Yu-Tzu Tai et al. Blood.

Abstract

B-cell maturation antigen (BCMA), highly expressed on malignant plasma cells in human multiple myeloma (MM), has not been effectively targeted with therapeutic monoclonal antibodies. We here show that BCMA is universally expressed on the MM cell surface and determine specific anti-MM activity of J6M0-mcMMAF (GSK2857916), a novel humanized and afucosylated antagonistic anti-BCMA antibody-drug conjugate via a noncleavable linker. J6M0-mcMMAF specifically blocks cell growth via G2/M arrest and induces caspase 3-dependent apoptosis in MM cells, alone and in coculture with bone marrow stromal cells or various effector cells. It strongly inhibits colony formation by MM cells while sparing surrounding BCMA-negative normal cells. J6M0-mcMMAF significantly induces effector cell-mediated lysis against allogeneic or autologous patient MM cells, with increased potency and efficacy compared with the wild-type J6M0 without Fc enhancement.

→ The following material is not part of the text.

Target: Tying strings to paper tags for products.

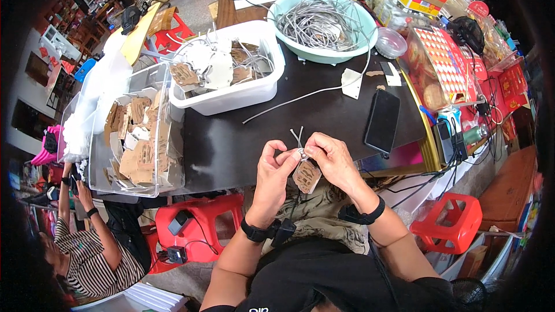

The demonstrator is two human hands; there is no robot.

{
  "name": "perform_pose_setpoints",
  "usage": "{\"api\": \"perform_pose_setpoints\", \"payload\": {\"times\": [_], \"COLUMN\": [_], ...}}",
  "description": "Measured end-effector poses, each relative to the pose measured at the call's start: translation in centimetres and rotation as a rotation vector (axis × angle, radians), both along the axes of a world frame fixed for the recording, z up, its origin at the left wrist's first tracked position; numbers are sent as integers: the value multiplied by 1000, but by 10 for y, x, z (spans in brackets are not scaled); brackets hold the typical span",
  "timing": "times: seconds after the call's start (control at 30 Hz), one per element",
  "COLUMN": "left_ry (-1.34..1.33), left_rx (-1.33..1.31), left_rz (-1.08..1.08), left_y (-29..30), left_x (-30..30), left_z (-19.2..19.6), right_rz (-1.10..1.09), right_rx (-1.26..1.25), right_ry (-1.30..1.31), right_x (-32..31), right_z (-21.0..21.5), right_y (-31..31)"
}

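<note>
At the near edge of the dark table, my left hand and my right hand meet, both closed in a pinch. Between the fingertips is a grey cord with two short ends sticking up. A small brown cardboard tag with dark printing hangs just below the fingers. It seems to be joined to the cord, though the fingers hide the join. Farther off, a long loose grey cord curves over the table from a pale green basin full of tangled cord.
A white tub holds tags with cords; beside it a clear bin holds cardboard pieces. A black phone lies right, near a white card piece. Red stools flank me. Another person in a striped shirt is at left.
</note>
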State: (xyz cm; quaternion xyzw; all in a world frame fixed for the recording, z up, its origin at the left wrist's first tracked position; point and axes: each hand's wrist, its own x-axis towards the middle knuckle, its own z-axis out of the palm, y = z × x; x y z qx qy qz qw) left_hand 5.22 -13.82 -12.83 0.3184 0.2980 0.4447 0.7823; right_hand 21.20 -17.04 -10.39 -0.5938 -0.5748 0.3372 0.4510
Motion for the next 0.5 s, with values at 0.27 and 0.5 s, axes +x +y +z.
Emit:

The antibody-dependent cell-mediated cytotoxicity and apoptotic activity of J6M0-mcMMAF is further enhanced by lenalidomide. Importantly, J6M0-mcMMAF rapidly eliminates myeloma cells in subcutaneous and disseminated mouse models, and mice remain tumor-free up to 3.5 months. Furthermore, J6M0-mcMMAF recruits macrophages and mediates antibody-dependent cellular phagocytosis of MM cells. Together, these results demonstrate that GSK2857916 has potent and selective anti-MM activities via multiple cytotoxic mechanisms, providing a promising next-generation immunotherapeutic in this cancer.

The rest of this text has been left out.